* _RECORDED INFORMATION_:

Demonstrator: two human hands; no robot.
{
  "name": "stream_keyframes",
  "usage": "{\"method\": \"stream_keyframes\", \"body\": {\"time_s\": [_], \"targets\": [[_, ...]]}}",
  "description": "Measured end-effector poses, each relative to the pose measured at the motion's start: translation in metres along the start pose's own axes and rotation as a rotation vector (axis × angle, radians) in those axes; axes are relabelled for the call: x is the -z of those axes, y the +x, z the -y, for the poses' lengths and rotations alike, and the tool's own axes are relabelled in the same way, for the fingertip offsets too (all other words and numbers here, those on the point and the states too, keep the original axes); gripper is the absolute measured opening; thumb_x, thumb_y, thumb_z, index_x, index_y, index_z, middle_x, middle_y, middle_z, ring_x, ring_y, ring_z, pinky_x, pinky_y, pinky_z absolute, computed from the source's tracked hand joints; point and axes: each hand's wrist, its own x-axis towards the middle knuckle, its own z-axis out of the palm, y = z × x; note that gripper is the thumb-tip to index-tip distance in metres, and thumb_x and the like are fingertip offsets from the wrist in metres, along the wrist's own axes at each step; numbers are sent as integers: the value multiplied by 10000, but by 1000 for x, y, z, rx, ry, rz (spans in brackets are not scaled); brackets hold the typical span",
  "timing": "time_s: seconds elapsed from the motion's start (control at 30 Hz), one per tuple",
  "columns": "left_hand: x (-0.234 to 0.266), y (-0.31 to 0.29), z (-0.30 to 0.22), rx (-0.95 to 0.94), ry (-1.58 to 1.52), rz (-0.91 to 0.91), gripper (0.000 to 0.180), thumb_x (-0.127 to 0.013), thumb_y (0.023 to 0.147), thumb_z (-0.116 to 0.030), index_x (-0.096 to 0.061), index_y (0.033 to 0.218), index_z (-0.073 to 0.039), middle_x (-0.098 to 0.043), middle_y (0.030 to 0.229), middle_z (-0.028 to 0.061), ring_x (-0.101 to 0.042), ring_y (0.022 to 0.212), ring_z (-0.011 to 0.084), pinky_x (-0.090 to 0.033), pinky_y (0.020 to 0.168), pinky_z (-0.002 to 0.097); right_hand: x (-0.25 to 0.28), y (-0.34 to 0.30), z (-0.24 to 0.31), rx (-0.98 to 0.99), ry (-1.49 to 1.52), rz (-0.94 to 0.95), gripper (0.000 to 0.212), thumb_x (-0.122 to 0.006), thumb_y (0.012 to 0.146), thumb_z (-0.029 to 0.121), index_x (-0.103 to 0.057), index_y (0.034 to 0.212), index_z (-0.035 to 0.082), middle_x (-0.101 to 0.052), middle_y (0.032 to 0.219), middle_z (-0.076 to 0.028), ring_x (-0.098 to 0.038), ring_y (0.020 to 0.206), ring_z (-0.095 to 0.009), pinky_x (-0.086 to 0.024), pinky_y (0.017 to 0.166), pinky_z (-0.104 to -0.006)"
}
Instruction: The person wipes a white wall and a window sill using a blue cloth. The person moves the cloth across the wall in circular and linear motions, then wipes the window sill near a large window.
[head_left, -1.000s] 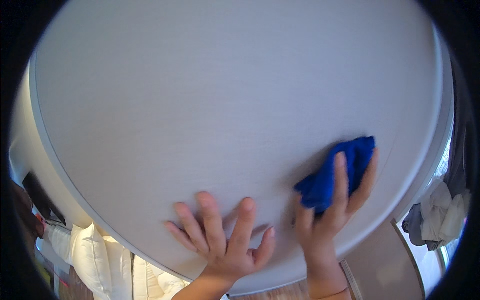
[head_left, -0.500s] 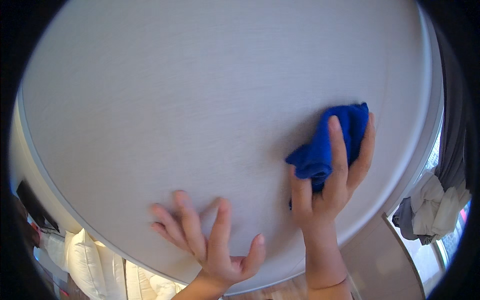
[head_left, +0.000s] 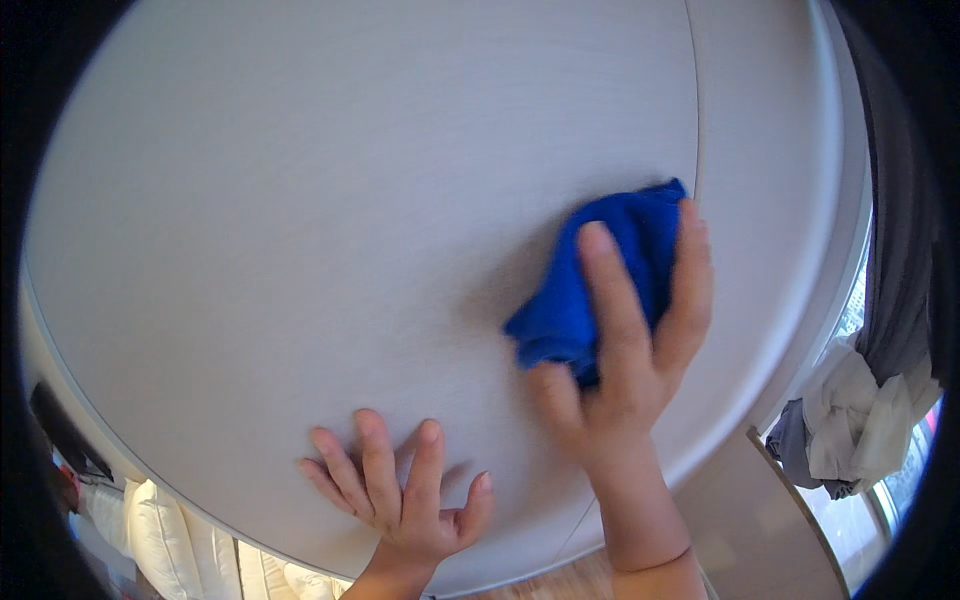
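Note:
My right hand (head_left: pixel 625 340) presses a crumpled blue cloth (head_left: pixel 625 245) against a broad pale panel (head_left: pixel 330 230), right of the middle. Two of its fingers stretch over the cloth, and the thumb rests at the cloth's lower left corner. Lower down and to the left, my left hand (head_left: pixel 410 495) is spread with its fingers apart against the same panel, holding nothing. The palm side of both hands is hidden. A thin vertical seam (head_left: pixel 695 110) runs down the panel above the cloth's right end.
A dark grey curtain (head_left: pixel 890 230) hangs at the right, with bunched white fabric (head_left: pixel 850 410) beneath it beside a window. White pillows (head_left: pixel 165 535) lie at the lower left, near a dark flat object (head_left: pixel 65 430). Wooden floor (head_left: pixel 555 582) shows below the panel's edge.
The right hand has swept the blue cloth left and slightly up across the panel. My left hand has shifted slightly, its fingers now flatter on the panel. The seam has come into view.

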Motion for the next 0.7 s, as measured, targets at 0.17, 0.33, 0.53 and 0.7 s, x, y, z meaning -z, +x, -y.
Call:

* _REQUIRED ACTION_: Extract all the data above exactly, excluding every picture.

* _EXERCISE RESULT_:
Demonstrator: two human hands; no robot.
{
  "name": "stream_keyframes",
  "usage": "{\"method\": \"stream_keyframes\", \"body\": {\"time_s\": [_], \"targets\": [[_, ...]]}}",
  "description": "Measured end-effector poses, each relative to the pose measured at the motion's start: translation in metres along the start pose's own axes and rotation as a rotation vector (axis × angle, radians) in those axes; axes are relabelled for the call: x is the -z of those axes, y the +x, z the -y, for the poses' lengths and rotations alike, and the tool's own axes are relabelled in the same way, for the fingertip offsets too (all other words and numbers here, those on the point and the states too, keep the original axes); gripper is the absolute measured opening; thumb_x, thumb_y, thumb_z, index_x, index_y, index_z, middle_x, middle_y, middle_z, ring_x, ring_y, ring_z, pinky_x, pinky_y, pinky_z absolute, computed from the source's tracked hand joints; point and axes: each hand's wrist, its own x-axis towards the middle knuckle, its own z-axis out of the palm, y = z × x; note that gripper is the thumb-tip to index-tip distance in metres, and thumb_x and the like are fingertip offsets from the wrist in metres, along the wrist's own axes at each step; numbers are sent as integers: the value multiplied by 10000, but by 1000 for x, y, z, rx, ry, rz (spans in brackets are not scaled); brackets hold the typical span",
  "timing": "time_s: seconds elapsed from the motion's start (control at 30 Hz), one per tuple",
  "columns": "left_hand: x (-0.234 to 0.266), y (-0.31 to 0.29), z (-0.30 to 0.22), rx (-0.95 to 0.94), ry (-1.58 to 1.52), rz (-0.91 to 0.91), gripper (0.000 to 0.180), thumb_x (-0.127 to 0.013), thumb_y (0.023 to 0.147), thumb_z (-0.116 to 0.030), index_x (-0.096 to 0.061), index_y (0.033 to 0.218), index_z (-0.073 to 0.039), middle_x (-0.098 to 0.043), middle_y (0.030 to 0.229), middle_z (-0.028 to 0.061), ring_x (-0.101 to 0.042), ring_y (0.022 to 0.212), ring_z (-0.011 to 0.084), pinky_x (-0.090 to 0.033), pinky_y (0.020 to 0.168), pinky_z (-0.002 to 0.097); right_hand: x (-0.25 to 0.28), y (-0.34 to 0.30), z (-0.24 to 0.31), rx (-0.98 to 0.99), ry (-1.49 to 1.52), rz (-0.94 to 0.95), gripper (0.000 to 0.212), thumb_x (-0.122 to 0.006), thumb_y (0.012 to 0.146), thumb_z (-0.029 to 0.121), index_x (-0.103 to 0.057), index_y (0.034 to 0.212), index_z (-0.035 to 0.082), middle_x (-0.101 to 0.052), middle_y (0.032 to 0.219), middle_z (-0.076 to 0.028), ring_x (-0.098 to 0.038), ring_y (0.020 to 0.206), ring_z (-0.095 to 0.009), pinky_x (-0.086 to 0.024), pinky_y (0.017 to 0.166), pinky_z (-0.104 to -0.006)"
}
Instruction: The person wipes a white wall and a window sill using a blue cloth. The person moves the cloth across the wall in circular and linear motions, then wipes the window sill near a large window.
[head_left, -1.000s] 
[head_left, -0.500s] 
[head_left, +0.000s] 
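Note:
My right hand (head_left: pixel 625 340) presses a crumpled blue cloth (head_left: pixel 625 245) against a broad pale panel (head_left: pixel 330 230), right of the middle. Two of its fingers stretch over the cloth, and the thumb rests at the cloth's lower left corner. Lower down and to the left, my left hand (head_left: pixel 410 495) is spread with its fingers apart against the same panel, holding nothing. The palm side of both hands is hidden. A thin vertical seam (head_left: pixel 695 110) runs down the panel above the cloth's right end.
A dark grey curtain (head_left: pixel 890 230) hangs at the right, with bunched white fabric (head_left: pixel 850 410) beneath it beside a window. White pillows (head_left: pixel 165 535) lie at the lower left, near a dark flat object (head_left: pixel 65 430). Wooden floor (head_left: pixel 555 582) shows below the panel's edge.
The right hand has swept the blue cloth left and slightly up across the panel. My left hand has shifted slightly, its fingers now flatter on the panel. The seam has come into view.
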
Motion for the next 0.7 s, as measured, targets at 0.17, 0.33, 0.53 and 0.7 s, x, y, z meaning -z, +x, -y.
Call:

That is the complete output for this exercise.